[WHAT THE EXERCISE ASKS]: For each entry that follows, write out an identical copy.

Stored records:
*** Begin section ***

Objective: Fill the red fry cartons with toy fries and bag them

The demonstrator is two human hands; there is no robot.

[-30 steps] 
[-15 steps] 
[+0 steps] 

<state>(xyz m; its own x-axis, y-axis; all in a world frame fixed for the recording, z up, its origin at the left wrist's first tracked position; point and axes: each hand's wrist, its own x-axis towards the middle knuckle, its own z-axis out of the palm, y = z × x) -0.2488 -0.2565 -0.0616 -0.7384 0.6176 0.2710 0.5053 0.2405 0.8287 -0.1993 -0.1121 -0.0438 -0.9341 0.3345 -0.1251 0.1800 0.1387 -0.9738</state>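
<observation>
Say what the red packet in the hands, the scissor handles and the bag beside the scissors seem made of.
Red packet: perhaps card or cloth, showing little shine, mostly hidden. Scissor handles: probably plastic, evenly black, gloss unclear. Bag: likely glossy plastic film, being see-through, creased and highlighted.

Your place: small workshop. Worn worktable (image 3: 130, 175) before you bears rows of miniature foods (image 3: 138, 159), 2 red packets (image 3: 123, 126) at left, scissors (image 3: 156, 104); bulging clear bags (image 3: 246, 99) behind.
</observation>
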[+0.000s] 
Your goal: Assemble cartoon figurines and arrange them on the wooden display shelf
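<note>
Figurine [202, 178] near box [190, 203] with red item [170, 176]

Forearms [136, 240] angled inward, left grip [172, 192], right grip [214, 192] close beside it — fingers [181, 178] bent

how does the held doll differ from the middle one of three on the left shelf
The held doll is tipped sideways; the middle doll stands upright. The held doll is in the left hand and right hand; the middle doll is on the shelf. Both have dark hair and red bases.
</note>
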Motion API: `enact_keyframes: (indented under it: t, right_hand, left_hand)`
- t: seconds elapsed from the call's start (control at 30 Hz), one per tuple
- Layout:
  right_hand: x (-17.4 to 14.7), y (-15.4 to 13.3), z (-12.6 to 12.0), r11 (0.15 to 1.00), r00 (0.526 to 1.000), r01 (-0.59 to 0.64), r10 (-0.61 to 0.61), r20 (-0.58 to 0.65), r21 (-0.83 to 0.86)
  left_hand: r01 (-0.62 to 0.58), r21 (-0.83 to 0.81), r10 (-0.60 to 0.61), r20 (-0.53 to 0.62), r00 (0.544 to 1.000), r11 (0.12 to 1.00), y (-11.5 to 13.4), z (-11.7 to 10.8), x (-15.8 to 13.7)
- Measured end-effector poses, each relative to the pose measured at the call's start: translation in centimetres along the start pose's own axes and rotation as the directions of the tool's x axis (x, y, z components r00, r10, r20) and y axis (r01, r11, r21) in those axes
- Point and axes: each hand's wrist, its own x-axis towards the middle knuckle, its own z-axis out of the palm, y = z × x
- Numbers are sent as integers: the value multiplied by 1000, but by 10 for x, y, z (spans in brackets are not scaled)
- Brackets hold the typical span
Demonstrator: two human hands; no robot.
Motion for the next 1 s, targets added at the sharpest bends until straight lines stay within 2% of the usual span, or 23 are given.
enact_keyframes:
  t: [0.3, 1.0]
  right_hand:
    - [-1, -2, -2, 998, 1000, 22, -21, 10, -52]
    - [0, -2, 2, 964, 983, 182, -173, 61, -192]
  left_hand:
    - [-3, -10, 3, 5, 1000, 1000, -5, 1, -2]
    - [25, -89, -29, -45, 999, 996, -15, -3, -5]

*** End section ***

[RESULT OF THE TASK]:
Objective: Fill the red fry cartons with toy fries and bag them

The demonstrator is two human hands; there is no robot.

[-30 steps] 
[-15 steps] 
[+0 steps] 

<state>(xyz m; its own x-axis, y-axis; all in a world frame fixed for the recording, z up, its origin at the left wrist's first tracked position; point and axes: each hand's wrist, its own x-axis towards the middle knuckle, its own z-axis out of the palm, y = z × x) -0.2488 -0.2565 -0.0616 -0.7384 0.6176 0.2710 0.5053 0.2405 0.8287 -0.1993 -0.1121 -0.0438 -0.9341 0.3345 -0.1251 0.1800 0.1387 -0.9738</state>
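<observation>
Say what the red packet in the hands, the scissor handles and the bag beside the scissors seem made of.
Red packet: perhaps card or cloth, showing little shine, mostly hidden. Scissor handles: probably plastic, evenly black, gloss unclear. Bag: likely glossy plastic film, being see-through, creased and highlighted.

Your place: small workshop. Worn worktable (image 3: 130, 175) before you bears rows of miniature foods (image 3: 138, 159), 2 red packets (image 3: 123, 126) at left, scissors (image 3: 156, 104); bulging clear bags (image 3: 246, 99) behind.
</observation>
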[+0.000s] 
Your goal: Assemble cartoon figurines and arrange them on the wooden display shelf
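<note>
Figurine [202, 178] near box [190, 203] with red item [170, 176]

Forearms [136, 240] angled inward, left grip [172, 192], right grip [214, 192] close beside it — fingers [181, 178] bent

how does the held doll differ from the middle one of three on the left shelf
The held doll is tipped sideways; the middle doll stands upright. The held doll is in the left hand and right hand; the middle doll is on the shelf. Both have dark hair and red bases.
</note>
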Motion API: `enact_keyframes: (indented under it: t, right_hand, left_hand)`
- t: seconds elapsed from the call's start (control at 30 Hz), one per tuple
- Layout:
  right_hand: x (-17.4 to 14.7), y (-15.4 to 13.3), z (-12.6 to 12.0), r11 (0.15 to 1.00), r00 (0.526 to 1.000), r01 (-0.59 to 0.64), r10 (-0.61 to 0.61), r20 (-0.58 to 0.65), r21 (-0.83 to 0.86)
  left_hand: r01 (-0.62 to 0.58), r21 (-0.83 to 0.81), r10 (-0.60 to 0.61), r20 (-0.53 to 0.62), r00 (0.544 to 1.000), r11 (0.12 to 1.00), y (-11.5 to 13.4), z (-11.7 to 10.8), x (-15.8 to 13.7)
- Measured end-effector poses, each relative to the pose measured at the call's start: translation in centimetres along the start pose's own axes and rotation as the directions of the tool's x axis (x, y, z components r00, r10, r20) and y axis (r01, r11, r21) in those axes
- Point and axes: each hand's wrist, its own x-axis towards the middle knuckle, its own z-axis out of the palm, y = z × x
- Numbers are sent as integers: the value multiplied by 1000, but by 10 for x, y, z (spans in brackets are not scaled)
- Brackets hold the typical span
Demonstrator: two human hands; no robot.
Motion for the next 1 s, targets added at the sharpest bends until straight lines stay within 2% of the usual span, or 23 are given.
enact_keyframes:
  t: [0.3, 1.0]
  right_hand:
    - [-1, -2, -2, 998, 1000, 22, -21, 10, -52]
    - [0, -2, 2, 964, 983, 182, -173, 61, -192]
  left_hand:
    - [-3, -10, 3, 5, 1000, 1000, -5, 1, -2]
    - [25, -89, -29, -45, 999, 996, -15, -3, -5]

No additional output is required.